**DATA SHOWN:**
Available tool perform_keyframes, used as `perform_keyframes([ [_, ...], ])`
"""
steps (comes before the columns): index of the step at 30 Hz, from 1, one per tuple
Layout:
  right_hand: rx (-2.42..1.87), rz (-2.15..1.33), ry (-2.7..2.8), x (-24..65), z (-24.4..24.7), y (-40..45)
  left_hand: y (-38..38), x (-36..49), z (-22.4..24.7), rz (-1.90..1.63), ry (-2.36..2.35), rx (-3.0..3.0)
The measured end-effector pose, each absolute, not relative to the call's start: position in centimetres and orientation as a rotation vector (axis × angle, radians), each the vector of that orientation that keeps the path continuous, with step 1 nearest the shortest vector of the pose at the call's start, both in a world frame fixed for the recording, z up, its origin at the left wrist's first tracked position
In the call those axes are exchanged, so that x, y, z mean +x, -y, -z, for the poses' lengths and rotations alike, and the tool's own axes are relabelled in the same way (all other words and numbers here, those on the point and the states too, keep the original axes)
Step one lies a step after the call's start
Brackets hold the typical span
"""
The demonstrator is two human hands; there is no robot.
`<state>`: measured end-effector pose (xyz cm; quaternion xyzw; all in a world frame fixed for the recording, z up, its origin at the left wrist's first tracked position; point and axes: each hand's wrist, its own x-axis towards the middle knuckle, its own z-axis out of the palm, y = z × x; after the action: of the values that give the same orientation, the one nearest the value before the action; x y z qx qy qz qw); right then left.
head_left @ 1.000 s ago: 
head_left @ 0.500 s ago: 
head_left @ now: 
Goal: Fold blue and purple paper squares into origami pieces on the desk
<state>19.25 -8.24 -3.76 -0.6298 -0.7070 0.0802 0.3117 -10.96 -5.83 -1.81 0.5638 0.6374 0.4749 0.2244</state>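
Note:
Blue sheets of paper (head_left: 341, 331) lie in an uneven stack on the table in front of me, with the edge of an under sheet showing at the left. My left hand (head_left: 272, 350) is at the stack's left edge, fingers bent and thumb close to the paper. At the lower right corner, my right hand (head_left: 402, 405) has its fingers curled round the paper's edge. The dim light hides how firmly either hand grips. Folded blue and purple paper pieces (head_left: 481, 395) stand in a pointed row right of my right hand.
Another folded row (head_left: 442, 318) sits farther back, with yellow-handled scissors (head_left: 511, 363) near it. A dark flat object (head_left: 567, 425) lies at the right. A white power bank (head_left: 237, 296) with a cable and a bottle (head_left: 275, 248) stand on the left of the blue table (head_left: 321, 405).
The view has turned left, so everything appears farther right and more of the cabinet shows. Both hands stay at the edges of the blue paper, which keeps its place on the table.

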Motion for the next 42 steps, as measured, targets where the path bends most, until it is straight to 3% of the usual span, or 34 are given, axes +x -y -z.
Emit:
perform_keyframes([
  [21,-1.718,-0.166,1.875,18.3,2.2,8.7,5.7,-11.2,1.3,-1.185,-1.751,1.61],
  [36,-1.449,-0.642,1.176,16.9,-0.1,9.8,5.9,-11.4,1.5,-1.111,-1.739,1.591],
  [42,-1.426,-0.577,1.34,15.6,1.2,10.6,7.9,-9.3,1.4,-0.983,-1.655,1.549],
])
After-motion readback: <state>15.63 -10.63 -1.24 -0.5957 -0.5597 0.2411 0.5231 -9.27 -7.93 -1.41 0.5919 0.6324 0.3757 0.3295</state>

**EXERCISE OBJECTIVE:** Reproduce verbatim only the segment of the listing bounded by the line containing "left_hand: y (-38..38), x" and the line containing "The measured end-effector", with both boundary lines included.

**WORKED SOLUTION:**
  left_hand: y (-38..38), x (-36..49), z (-22.4..24.7), rz (-1.90..1.63), ry (-2.36..2.35), rx (-3.0..3.0)
The measured end-effector pose, each absolute, not relative to the call's start: position in centimetres and orientation as a rotation vector (axis × angle, radians), each the vector of that orientation that keeps the path continuous, with step 1 nearest the shortest vector of the pose at the call's start, both in a world frame fixed for the recording, z up, its origin at the left wrist's first tracked position

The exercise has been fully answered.